• **INSTRUCTIONS FOR THE TASK**
Find "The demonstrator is" and "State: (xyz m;" in the records below. Copy the lines holding them and every line between, exactly, and no others.

• **RECORDED DATA**

******

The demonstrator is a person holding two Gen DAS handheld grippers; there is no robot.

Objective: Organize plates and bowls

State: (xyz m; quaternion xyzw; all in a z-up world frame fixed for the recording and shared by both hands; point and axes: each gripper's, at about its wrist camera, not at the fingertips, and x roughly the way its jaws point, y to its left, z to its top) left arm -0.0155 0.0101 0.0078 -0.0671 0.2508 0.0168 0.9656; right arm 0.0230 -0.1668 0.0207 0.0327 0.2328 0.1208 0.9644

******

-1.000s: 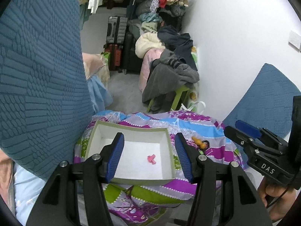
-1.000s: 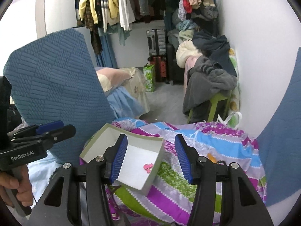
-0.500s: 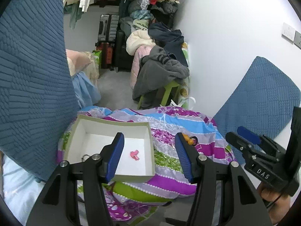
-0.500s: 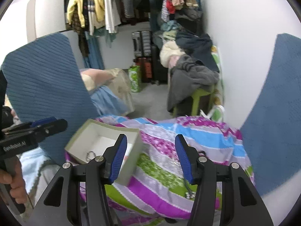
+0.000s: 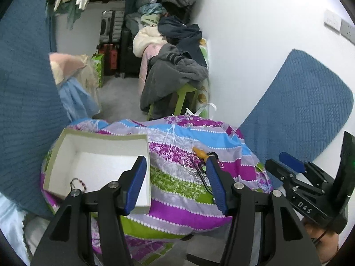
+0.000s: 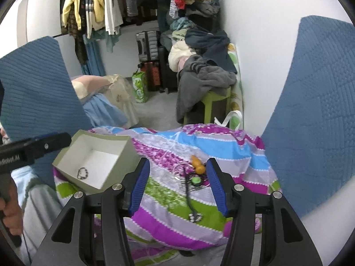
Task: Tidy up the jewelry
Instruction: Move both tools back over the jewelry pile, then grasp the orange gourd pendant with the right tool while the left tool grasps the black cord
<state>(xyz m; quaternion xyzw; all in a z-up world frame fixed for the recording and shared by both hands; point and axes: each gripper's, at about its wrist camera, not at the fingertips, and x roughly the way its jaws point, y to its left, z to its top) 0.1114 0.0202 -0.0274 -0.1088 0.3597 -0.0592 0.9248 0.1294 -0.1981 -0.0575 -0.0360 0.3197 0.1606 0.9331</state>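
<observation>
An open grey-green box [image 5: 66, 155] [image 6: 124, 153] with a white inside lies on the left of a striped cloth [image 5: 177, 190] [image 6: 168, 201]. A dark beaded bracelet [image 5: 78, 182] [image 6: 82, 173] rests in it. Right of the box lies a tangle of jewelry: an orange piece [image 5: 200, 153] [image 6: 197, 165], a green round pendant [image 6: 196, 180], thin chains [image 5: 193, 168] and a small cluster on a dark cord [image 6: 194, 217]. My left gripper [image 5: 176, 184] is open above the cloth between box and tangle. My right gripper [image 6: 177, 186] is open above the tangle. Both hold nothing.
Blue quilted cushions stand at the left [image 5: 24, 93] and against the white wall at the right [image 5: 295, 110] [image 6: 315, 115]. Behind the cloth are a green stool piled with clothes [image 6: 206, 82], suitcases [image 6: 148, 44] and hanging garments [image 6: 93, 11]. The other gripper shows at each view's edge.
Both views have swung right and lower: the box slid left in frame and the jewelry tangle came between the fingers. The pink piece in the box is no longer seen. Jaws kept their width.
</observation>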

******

• **RESULT**
The demonstrator is a person holding two Gen DAS handheld grippers; there is no robot.

Objective: Organize plates and bowls

State: (xyz m; quaternion xyzw; all in a z-up world frame fixed for the recording and shared by both hands; point and axes: each gripper's, at about its wrist camera, not at the fingertips, and x roughly the way its jaws point, y to its left, z to its top) left arm -0.0155 0.0101 0.0078 -0.0671 0.2508 0.0168 0.9656; right arm 0.0230 -0.1668 0.0207 0.0327 0.2328 0.1208 0.9644

This completes the requested output.